TRY IT:
Only one stretch of the data is wanted: the line containing "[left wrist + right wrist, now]", the line containing "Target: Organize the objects", and every line between them, copied exactly.

(Source data)
------------------------------------------------------------------------

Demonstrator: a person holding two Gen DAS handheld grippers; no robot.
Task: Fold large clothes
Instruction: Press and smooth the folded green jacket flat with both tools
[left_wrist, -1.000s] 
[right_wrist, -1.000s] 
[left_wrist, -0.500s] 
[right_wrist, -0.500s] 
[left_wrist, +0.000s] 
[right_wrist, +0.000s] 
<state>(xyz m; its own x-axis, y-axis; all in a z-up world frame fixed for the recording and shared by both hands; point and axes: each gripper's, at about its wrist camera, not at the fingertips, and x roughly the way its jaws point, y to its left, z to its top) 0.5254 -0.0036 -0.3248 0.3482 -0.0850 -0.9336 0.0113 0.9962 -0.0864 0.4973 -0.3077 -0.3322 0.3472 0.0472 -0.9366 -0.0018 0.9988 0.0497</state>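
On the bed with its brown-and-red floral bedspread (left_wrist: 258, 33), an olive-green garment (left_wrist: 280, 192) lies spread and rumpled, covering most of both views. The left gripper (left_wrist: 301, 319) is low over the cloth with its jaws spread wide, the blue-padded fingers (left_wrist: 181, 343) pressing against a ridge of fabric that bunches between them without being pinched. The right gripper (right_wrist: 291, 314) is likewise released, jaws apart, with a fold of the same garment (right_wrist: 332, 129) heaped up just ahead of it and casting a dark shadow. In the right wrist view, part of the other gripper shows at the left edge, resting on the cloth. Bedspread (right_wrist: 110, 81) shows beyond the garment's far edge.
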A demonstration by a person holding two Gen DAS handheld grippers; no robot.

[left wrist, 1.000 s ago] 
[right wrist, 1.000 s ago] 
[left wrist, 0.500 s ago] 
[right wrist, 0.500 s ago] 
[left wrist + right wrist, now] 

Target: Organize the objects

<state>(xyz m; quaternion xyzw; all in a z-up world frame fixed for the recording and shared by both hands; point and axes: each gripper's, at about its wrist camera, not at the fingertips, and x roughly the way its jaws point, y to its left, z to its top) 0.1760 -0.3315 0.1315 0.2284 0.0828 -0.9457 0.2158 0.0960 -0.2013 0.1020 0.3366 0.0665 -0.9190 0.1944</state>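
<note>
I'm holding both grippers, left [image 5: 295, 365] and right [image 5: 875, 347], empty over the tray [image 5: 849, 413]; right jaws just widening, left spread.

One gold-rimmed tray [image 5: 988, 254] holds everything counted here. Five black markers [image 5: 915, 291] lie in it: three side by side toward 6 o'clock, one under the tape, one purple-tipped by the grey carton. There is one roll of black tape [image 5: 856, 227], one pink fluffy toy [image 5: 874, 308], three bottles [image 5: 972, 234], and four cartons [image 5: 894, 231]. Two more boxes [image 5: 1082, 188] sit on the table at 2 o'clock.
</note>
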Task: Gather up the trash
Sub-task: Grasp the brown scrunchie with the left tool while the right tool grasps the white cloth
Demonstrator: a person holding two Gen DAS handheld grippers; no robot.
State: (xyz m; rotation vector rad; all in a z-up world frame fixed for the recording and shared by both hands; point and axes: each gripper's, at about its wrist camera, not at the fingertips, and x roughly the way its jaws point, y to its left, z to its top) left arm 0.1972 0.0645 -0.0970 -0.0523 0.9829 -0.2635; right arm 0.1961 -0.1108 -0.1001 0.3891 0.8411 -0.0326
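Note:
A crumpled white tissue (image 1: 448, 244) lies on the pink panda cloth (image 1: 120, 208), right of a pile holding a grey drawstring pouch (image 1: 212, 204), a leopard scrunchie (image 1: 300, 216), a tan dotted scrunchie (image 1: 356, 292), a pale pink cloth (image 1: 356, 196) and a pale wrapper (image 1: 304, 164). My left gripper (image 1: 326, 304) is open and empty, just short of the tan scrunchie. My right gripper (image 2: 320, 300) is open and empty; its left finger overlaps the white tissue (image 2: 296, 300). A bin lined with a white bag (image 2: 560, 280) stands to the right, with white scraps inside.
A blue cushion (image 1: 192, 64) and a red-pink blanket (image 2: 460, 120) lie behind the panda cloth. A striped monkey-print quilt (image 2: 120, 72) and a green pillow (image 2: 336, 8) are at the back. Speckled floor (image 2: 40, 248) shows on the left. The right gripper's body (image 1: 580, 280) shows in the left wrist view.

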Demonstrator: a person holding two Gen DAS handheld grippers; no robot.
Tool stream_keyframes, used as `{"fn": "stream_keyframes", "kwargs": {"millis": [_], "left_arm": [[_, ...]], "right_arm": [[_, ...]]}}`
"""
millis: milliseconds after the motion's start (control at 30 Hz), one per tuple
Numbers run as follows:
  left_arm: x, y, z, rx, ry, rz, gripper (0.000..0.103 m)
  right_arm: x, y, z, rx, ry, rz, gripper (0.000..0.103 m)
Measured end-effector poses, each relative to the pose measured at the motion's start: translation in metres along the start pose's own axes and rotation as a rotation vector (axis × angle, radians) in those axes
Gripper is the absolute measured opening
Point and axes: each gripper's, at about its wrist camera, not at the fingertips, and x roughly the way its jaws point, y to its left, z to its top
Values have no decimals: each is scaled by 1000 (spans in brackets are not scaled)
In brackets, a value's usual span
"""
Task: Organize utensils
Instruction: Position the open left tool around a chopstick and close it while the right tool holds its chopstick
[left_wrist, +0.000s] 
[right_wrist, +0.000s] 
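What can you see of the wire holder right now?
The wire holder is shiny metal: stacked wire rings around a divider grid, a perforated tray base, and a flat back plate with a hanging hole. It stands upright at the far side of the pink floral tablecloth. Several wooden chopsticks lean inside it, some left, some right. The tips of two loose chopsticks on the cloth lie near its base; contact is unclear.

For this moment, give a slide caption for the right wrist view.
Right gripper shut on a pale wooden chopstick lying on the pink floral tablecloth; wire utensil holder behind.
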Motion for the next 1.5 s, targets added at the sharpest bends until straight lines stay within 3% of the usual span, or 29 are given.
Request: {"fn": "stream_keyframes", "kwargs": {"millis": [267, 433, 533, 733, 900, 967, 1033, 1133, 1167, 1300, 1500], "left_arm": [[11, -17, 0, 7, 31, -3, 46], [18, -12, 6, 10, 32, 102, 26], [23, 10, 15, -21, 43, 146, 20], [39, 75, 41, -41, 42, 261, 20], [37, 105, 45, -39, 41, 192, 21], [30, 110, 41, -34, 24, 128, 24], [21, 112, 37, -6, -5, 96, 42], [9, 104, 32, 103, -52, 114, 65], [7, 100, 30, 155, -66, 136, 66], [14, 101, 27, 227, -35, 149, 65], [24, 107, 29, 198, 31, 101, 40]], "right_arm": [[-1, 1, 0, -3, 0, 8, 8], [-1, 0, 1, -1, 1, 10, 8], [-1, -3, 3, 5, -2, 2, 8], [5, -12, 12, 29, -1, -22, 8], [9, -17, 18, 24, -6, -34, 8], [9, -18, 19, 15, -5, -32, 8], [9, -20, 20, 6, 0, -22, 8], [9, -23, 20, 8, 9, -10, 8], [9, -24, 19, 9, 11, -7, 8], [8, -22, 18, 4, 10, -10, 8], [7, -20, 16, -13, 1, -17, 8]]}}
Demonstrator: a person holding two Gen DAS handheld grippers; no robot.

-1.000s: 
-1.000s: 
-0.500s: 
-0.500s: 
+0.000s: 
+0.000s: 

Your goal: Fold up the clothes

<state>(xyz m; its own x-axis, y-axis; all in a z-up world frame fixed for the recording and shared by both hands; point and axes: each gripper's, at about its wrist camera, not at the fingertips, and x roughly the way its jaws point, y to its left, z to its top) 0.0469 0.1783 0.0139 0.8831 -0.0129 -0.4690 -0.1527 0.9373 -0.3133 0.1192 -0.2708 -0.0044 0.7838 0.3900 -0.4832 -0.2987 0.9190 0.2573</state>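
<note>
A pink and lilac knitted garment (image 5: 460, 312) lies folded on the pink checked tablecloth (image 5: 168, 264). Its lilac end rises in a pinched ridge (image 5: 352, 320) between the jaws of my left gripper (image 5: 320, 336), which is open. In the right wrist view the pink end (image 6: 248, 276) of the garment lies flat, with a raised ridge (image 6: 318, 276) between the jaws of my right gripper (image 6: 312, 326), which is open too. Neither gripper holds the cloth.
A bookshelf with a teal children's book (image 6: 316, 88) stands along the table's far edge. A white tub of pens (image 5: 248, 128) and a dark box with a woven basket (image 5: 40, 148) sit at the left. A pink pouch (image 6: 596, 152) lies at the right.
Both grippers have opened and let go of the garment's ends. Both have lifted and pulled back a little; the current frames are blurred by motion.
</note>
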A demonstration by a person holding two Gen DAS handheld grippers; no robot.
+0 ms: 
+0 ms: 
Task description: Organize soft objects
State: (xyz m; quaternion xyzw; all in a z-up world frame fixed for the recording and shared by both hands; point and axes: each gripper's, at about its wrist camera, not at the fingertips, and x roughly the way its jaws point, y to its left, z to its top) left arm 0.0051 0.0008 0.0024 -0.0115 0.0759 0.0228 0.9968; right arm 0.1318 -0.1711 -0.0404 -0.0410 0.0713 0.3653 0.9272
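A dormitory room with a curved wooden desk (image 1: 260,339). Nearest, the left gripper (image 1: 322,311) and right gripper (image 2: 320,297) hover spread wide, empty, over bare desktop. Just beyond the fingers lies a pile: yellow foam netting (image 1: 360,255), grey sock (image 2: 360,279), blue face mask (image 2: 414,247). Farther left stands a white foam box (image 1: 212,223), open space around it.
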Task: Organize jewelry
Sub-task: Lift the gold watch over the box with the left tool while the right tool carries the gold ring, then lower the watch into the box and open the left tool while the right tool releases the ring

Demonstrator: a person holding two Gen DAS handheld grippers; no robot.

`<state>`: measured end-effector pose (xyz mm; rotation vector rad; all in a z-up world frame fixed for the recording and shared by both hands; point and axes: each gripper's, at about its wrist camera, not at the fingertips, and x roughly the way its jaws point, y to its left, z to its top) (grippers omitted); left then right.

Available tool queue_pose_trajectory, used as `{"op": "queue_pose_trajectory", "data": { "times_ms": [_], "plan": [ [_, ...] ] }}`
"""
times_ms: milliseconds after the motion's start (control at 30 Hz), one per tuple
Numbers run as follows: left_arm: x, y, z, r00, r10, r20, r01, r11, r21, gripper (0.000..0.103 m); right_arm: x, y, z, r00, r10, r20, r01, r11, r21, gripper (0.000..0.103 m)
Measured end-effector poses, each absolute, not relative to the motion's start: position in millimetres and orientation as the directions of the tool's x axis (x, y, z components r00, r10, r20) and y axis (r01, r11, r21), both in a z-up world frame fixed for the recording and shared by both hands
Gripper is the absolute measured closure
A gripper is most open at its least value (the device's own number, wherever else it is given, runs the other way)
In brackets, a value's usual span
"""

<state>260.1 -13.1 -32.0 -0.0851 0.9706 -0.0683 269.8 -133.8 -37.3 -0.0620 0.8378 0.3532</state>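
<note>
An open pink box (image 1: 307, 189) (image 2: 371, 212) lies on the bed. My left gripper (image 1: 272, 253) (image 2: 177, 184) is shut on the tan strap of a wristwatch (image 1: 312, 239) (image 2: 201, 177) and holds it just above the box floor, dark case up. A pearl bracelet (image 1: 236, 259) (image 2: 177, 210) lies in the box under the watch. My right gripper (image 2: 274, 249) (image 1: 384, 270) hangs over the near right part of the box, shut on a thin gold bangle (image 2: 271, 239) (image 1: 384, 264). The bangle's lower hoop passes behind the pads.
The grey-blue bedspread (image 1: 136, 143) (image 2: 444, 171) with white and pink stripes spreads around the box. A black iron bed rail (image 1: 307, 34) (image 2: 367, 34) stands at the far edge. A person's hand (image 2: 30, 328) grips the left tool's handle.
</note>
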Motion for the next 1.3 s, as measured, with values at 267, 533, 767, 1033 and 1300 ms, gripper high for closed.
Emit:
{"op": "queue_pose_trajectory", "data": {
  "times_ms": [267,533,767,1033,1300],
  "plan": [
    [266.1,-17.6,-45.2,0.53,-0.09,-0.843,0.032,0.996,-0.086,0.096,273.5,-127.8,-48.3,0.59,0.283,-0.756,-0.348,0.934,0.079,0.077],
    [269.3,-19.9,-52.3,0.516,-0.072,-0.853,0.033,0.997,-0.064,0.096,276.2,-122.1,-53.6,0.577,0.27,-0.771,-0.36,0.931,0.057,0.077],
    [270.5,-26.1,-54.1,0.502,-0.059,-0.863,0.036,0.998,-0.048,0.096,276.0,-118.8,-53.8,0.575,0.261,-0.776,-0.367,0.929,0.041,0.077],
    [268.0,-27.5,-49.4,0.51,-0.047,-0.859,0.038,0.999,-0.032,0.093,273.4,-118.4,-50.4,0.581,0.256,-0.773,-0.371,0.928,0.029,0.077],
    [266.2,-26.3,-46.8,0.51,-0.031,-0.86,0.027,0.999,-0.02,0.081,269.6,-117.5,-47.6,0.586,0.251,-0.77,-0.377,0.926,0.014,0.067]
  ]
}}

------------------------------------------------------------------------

SOLUTION TO THE EXERCISE:
[left wrist + right wrist, now] 

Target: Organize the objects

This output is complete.